Ein Jahr Ukraine-Krieg: Wie Logistiker die Lieferketten aufrechterhalten

Am Freitag jährt sich der russische Überfall auf das Nachbarland. Die DVZ hat bei Logistikern, die in der Region noch aktiv sind, nachgefragt, wie es trotz des andauernden Konfliktes gelingt, Transporte zu organisieren und die Logistik abzuwickeln.

Am Freitag jährt sich der Überfall Russlands auf die Ukraine. Die DVZ hat sich daher unter Logistikern umgehört, inwieweit es noch möglich ist, Transporte von und nach der Ukraine abzuwickeln und logistische Dienstleistungen vor Ort anzubieten.

Raben musste das Netz ausdünnen

Unter „deutlich erschwerten Bedingungen“ betreibt die Raben Group ihr Stückgutnetz in der Ukraine. Mal falle der Strom aus, mal müssten die Mitarbeiter aufgrund eines Sirenenalarms in die Bunker, mal sei die Infrastruktur nur eingeschränkt nutzbar, beschreibt Unternehmenschef Ewald Raben die nicht planbaren Bedingungen. Dies alles führe dazu, dass sehr flexibel reagiert werden müsse und die eigentlichen Laufzeiten von 24 bis 72 Stunden nicht immer eingehalten werden könnten.

"Einige Produktionsstandorte sind aufgrund von Angriffen nicht mehr aktiv." Ewald Raben, CEO der Raben Group

Schon 2014 hatte Raben im Zuge des Konflikts im Donbass die Niederlassung in Donezk schließen müssen. Nach Beginn des Kriegs mussten zwei weitere Depots aufgegeben und die Ostukraine vom Netz genommen werden, sagt Raben. Inzwischen besteht es aus sechs eigenen Niederlassungen sowie acht Dienstleistern in der Verteilung. Von den noch 450 Raben-Beschäftigten seien derzeit etwa 50 beim Militär tätig, einige Fahrzeuge mussten ebenfalls abgegeben werden.

Zudem sei das Aufkommen zurückgegangen. Dies betreffe vor allem hochwertige Lebensmittel, aber auch verschiedene Industriegüter – denn „einige Produktionsstandorte sind aufgrund von Angriffen nicht mehr aktiv“, so Raben. Den Umsatzverlust durch den Krieg beziffert er auf 40 Prozent.

Fiege kämpft mit Fahrerknappheit

Der Grevener Logistiker Fiege berichtet, dass internationale Transporte deutlich komplizierter und teurer geworden seien. Es würden so gut wie keine Lkw-Fahrer aus der EU in die Ukraine fahren; die Transporte würden größtenteils von ukrainischen Unternehmen übernommen. Zudem gebe es vor Ort viele Einschränkungen für die Fahrer, beispielsweise wenn sie das Land verlassen wollen. Ein Lösungsansatz sei es daher, Fahrer mit doppelter Staatsbürgerschaft einzusetzen.

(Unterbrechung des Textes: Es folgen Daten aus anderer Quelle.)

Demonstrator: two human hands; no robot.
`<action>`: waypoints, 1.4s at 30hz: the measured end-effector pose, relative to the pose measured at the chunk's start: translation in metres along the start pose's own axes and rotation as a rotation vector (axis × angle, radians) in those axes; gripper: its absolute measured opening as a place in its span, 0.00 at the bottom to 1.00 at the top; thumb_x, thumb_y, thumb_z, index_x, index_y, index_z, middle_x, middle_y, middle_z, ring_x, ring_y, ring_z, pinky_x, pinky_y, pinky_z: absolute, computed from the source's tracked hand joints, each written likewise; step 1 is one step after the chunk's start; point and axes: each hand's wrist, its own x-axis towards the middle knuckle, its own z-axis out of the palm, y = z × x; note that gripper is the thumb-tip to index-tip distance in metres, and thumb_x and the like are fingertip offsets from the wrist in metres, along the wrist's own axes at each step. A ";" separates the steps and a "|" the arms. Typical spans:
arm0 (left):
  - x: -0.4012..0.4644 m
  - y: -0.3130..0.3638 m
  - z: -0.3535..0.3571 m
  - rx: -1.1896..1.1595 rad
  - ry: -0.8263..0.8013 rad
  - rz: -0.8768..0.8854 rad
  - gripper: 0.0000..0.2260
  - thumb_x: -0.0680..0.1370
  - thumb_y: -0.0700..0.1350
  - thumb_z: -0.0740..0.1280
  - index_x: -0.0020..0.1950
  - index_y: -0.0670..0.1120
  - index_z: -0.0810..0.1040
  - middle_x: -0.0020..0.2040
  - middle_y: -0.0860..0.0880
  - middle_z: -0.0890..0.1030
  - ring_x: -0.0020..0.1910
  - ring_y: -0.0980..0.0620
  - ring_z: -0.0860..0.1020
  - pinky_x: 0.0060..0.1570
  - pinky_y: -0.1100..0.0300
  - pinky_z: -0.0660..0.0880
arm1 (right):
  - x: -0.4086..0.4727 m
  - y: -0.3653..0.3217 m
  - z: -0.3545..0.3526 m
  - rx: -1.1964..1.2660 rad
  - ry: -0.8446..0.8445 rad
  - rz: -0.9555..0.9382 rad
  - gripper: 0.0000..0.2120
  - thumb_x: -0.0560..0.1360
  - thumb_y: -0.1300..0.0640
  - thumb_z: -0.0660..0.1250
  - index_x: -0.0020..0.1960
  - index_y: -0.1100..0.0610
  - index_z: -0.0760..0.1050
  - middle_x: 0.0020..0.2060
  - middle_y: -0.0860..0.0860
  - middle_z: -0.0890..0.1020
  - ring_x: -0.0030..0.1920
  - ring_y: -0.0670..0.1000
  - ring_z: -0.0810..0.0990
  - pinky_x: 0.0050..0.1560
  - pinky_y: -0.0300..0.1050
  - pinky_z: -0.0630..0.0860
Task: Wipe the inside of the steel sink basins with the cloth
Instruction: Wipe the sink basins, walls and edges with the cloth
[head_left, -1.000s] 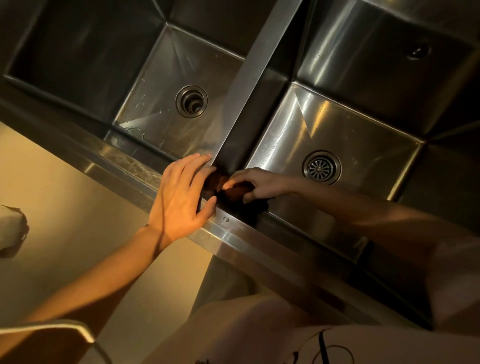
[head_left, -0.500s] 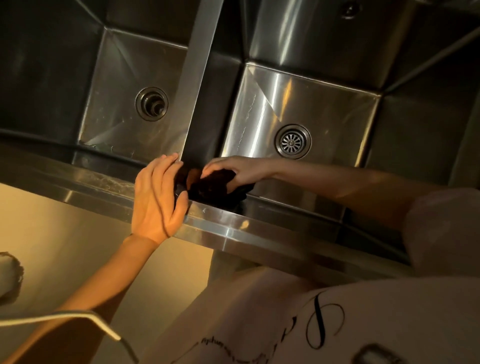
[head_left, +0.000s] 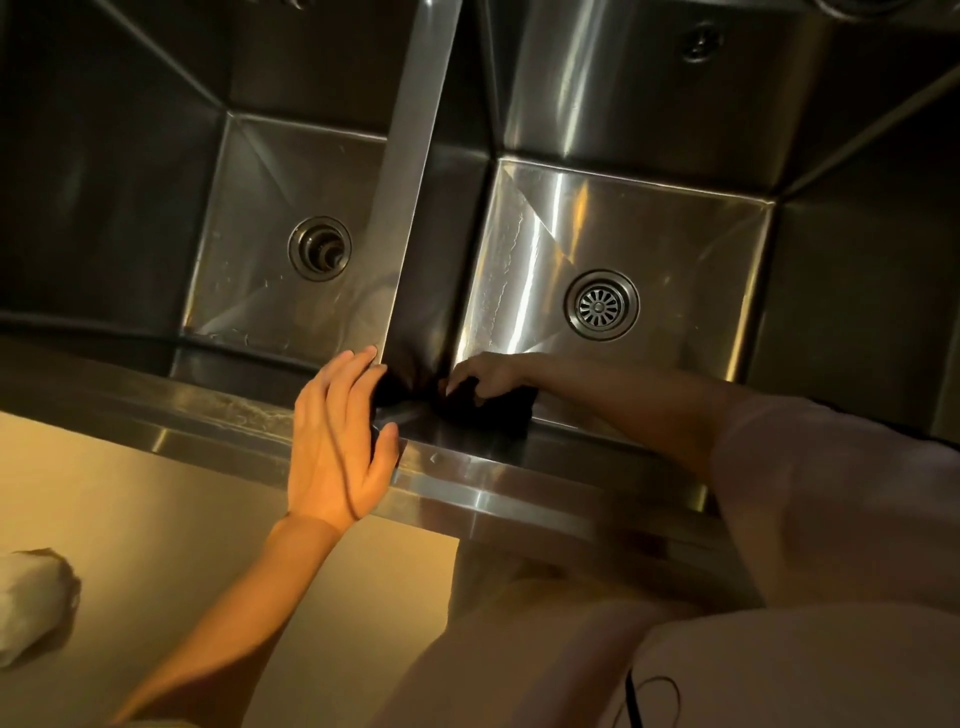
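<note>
While left hand (head_left: 337, 441) rests flat (fingers straight) on rim (head_left: 519, 493) — right hand (head_left: 488, 376) grips cloth (head_left: 498, 413).

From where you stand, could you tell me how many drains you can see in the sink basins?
2. One open drain sits in the floor of the left basin; one slotted strainer drain sits in the floor of the right basin. None looks hidden.
</note>
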 end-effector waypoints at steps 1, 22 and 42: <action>0.000 0.001 -0.001 -0.005 -0.006 -0.002 0.24 0.76 0.50 0.56 0.69 0.41 0.69 0.72 0.45 0.67 0.73 0.46 0.63 0.73 0.55 0.55 | -0.004 -0.005 -0.004 -0.002 -0.014 -0.013 0.27 0.70 0.68 0.67 0.68 0.55 0.72 0.68 0.54 0.71 0.68 0.55 0.69 0.68 0.46 0.67; 0.003 0.013 -0.013 -0.036 -0.030 -0.038 0.26 0.71 0.52 0.57 0.62 0.37 0.77 0.67 0.40 0.74 0.69 0.40 0.67 0.66 0.46 0.64 | -0.091 0.007 0.015 0.120 0.083 0.049 0.28 0.71 0.67 0.65 0.69 0.50 0.70 0.67 0.53 0.71 0.65 0.55 0.72 0.66 0.57 0.71; 0.001 0.016 -0.020 -0.046 -0.017 0.010 0.27 0.74 0.56 0.56 0.60 0.37 0.78 0.66 0.39 0.74 0.68 0.38 0.69 0.63 0.44 0.66 | -0.176 -0.012 -0.014 0.194 -0.027 -0.349 0.25 0.71 0.54 0.66 0.66 0.38 0.70 0.65 0.37 0.71 0.67 0.44 0.70 0.67 0.51 0.68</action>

Auch Fiege hat einen Mengenrückgang verbucht. Im ersten und zweiten Quartal 2022 sei dieser gravierend gewesen, in der zweiten Jahreshälfte hätten sich die Volumina nach dem Rückzug der Russen zumindest in der Region Kiew stabilisiert.

Hellmann nutzt Starlink

Der Osnabrücker Logistiker Hellmann beschäftigt in der Ukraine 35 Mitarbeitende in zwei Niederlassungen und ist seit Mai vergangenen Jahres „zumindest eingeschränkt wieder operativ tätig“, sagt Piotr Zaleski, Regional CEO East Europe. Dabei leide die Logistik aber darunter, dass vor allem in der Ostukraine sowie in den wieder befreiten Gebieten die Infrastruktur, einschließlich der Umschlag- und Distributionsstrukturen, stark beschädigt oder sogar völlig zerstört sei.

Zusätzlich erschwert werde die Situation durch Stromausfälle sowie Störungen des Mobilfunknetzes und des Internets, so der Manager. Hellmann arbeite daher mit großen Speicherbatterien und Generatoren und nutze das Starlink-Satellitensystem von Unternehmer Elon Musk für die Kommunikation.

Eine weitere Herausforderung seien die Transportversicherungen. Ukrainische Unternehmen könnten derzeit nur lokale Versicherer finden, die keinen Zugang zu internationalen Rückversicherern haben. Gütertransportpolicen seien entsprechend teuer – bei gleichzeitig geringeren Haftungshöchstsummen seitens der Versicherer. Infolgedessen seien Import- und Exportaktivitäten auf allen Verkehrsträgern dauerhaft gehemmt. Dies ist umso betrüblicher, da laut Zaleski „immer mehr Kunden Warenlieferungen in die Ukraine aufnehmen möchten“.